看樣子是來同她打招呼,姜綰卻只是微笑著拂開她的手:“妹妹稍等,我同主家夫人打個招呼再來同你敘舊。”
說完便拎著食盒朝樹下走去。
李嬌冉僵著被拂開的手,聽見身後那幫閨蜜們小聲嗤笑,只覺得羞憤難當。
她顧念著李家情誼願來同她招呼,可李靜怡居然一副看不上她的模樣,扭頭便去找了將軍夫人。
什麼敘舊,她們二人有什麼舊可敘。此刻她主動丟擲橄欖枝,李靜怡不知感恩,那一會兒沒人搭理時也別腆著臉來尋她。
“你家姐拎的是什麼啊,該不會和上次回門時一般,帶了盒自家做的點心吧。”
另外幾人也嬉笑著:“怕不是在李府時寒酸慣了。”
大家都心知肚明李夫人待這個原配留下的孤女十分刻薄,李嬌冉跟一眾密友也只提家姐回門時,竟然帶小廚房做的點心做贈禮,絲毫不提自己今日身上帶的頭面也是姐姐回門時贈的。

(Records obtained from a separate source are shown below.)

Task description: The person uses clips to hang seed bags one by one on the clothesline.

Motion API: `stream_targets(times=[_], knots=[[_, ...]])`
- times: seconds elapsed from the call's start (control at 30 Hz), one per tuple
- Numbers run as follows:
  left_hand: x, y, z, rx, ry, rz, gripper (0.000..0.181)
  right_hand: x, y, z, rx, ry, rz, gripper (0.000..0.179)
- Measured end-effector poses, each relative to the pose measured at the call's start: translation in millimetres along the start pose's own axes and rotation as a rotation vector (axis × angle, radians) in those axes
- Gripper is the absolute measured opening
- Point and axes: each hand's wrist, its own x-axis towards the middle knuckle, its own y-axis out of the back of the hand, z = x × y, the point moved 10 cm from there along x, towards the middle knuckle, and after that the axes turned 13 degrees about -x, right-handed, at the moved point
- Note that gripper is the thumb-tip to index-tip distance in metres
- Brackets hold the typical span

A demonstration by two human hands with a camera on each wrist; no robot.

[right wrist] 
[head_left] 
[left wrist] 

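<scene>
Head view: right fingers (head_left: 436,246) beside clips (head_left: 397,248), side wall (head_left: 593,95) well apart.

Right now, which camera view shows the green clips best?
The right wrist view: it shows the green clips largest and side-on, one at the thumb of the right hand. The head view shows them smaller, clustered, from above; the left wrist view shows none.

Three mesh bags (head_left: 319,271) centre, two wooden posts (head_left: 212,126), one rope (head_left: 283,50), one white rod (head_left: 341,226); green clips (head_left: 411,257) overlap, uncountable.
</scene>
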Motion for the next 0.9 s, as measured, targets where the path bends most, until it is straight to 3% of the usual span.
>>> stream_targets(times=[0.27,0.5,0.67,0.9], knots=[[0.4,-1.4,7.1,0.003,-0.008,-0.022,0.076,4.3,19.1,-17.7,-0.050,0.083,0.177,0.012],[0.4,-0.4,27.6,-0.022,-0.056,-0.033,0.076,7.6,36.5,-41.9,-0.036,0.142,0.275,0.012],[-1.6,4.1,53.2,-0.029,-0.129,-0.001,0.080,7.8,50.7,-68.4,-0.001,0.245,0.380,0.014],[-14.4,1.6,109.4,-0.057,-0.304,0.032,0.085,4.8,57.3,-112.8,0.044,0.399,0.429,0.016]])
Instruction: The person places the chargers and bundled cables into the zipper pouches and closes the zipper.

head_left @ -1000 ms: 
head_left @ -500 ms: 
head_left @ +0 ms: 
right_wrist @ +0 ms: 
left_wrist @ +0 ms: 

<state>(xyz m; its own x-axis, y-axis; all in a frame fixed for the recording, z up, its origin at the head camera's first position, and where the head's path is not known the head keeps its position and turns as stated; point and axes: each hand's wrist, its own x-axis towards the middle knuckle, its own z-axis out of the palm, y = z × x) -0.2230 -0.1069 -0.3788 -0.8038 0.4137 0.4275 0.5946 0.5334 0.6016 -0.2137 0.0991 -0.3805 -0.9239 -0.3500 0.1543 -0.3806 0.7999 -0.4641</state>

眾人對李靜怡一貫寒酸的形象她李嬌冉也有五分功勞,可偏偏聽不得旁人說李府或者母親苛待了她。
李嬌冉氣悶不已卻又捨不得一走了之,今日宴席聽聞公主也要來,今日赴宴不止有王公貴族的女眷,許多還未婚妻的王室宗親也要來,她們李家甚至沒得將軍府邀約,是她哭鬧著讓母親主動遞了拜帖,硬蹭著前來赴宴的。